* [Problem description]: Return exactly the lines that run from the one containing "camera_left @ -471" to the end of the entries, with both ends included.

* [Data provided]:
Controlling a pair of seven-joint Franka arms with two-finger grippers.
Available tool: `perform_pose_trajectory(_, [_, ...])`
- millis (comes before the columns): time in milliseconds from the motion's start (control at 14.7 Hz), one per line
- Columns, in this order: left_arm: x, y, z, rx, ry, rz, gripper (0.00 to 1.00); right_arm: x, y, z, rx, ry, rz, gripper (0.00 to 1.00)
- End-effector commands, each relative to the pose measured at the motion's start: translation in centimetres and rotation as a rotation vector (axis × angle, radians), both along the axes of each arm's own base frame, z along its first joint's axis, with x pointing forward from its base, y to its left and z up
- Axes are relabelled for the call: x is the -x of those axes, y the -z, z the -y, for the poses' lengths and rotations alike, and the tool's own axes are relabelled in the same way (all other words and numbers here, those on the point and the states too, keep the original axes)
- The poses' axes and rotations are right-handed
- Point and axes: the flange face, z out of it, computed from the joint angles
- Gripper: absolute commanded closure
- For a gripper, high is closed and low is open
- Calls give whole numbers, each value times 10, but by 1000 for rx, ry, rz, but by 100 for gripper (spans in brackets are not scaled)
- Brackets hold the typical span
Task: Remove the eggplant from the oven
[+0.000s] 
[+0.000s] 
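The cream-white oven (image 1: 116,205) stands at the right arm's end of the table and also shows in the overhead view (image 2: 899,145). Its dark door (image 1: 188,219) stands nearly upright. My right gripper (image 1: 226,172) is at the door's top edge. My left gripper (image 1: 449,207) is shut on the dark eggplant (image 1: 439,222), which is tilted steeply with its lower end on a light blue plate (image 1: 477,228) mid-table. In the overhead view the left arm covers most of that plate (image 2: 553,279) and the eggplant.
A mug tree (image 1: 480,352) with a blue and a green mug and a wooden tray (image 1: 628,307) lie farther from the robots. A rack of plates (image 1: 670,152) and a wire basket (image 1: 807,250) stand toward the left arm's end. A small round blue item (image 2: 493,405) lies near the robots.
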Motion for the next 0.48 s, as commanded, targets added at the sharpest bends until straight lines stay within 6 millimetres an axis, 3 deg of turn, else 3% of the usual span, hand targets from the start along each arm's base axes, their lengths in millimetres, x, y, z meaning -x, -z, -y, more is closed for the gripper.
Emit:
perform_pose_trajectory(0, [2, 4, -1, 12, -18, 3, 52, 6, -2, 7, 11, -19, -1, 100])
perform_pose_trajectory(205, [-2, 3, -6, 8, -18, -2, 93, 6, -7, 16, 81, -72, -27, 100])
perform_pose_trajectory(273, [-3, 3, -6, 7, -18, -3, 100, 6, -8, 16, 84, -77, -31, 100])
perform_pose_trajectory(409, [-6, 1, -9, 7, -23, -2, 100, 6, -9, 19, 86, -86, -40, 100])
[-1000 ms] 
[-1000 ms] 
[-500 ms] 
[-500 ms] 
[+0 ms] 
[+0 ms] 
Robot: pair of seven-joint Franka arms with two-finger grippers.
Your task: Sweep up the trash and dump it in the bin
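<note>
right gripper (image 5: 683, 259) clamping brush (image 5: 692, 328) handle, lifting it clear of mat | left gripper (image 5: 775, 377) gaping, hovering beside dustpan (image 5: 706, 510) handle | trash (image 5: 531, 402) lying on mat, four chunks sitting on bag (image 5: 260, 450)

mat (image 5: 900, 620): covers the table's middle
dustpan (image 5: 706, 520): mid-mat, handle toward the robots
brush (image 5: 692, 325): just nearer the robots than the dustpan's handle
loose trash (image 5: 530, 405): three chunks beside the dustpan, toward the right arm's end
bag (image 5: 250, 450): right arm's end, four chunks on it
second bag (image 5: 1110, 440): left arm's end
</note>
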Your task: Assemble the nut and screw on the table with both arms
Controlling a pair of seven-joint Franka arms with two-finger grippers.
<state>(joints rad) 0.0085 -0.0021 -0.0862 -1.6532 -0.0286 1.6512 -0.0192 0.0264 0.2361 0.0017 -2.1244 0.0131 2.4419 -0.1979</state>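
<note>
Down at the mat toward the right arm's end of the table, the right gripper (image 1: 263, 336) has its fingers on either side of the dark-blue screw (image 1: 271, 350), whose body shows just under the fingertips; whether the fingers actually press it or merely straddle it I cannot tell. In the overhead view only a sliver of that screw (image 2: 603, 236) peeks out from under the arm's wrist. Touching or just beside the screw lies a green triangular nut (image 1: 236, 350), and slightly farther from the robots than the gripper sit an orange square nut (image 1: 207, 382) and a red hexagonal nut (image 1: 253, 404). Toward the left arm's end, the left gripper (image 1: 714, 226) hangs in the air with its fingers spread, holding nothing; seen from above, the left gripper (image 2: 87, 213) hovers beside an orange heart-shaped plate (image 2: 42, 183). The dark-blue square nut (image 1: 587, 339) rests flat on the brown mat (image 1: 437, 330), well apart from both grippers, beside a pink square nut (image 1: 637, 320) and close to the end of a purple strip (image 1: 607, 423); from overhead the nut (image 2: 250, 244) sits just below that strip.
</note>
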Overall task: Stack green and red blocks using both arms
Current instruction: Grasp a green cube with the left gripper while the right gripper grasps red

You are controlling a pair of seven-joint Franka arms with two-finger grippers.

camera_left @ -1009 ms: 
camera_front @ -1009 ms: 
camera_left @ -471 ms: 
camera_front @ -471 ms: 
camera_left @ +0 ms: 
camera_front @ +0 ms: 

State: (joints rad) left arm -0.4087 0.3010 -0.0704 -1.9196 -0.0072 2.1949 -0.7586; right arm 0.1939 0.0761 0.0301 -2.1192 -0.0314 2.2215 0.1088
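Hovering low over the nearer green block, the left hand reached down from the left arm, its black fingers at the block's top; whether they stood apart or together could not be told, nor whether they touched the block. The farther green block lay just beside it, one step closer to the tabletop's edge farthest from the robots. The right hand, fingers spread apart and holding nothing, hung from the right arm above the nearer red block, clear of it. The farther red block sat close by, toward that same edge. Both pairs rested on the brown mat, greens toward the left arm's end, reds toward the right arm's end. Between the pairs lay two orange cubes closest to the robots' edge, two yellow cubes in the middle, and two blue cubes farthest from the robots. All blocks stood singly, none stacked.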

* [Answer box]:
camera_left @ -471 ms: 
camera_front @ -471 ms: 
camera_left @ +0 ms: 
camera_front @ +0 ms: 

State: (joints rad) left arm -0.4087 0.3010 -0.0704 -1.9196 -0.0072 2.1949 -0.7586; right arm 0.1939 0.0761 0.0301 -2.1192 -0.0314 2.2215 0.1088
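Hovering low over the nearer green block, the left hand reached down from the left arm, its black fingers at the block's top; whether they stood apart or together could not be told, nor whether they touched the block. The farther green block lay just beside it, one step closer to the tabletop's edge farthest from the robots. The right hand, fingers spread apart and holding nothing, hung from the right arm above the nearer red block, clear of it. The farther red block sat close by, toward that same edge. Both pairs rested on the brown mat, greens toward the left arm's end, reds toward the right arm's end. Between the pairs lay two orange cubes closest to the robots' edge, two yellow cubes in the middle, and two blue cubes farthest from the robots. All blocks stood singly, none stacked.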

No more work is needed for this exercise.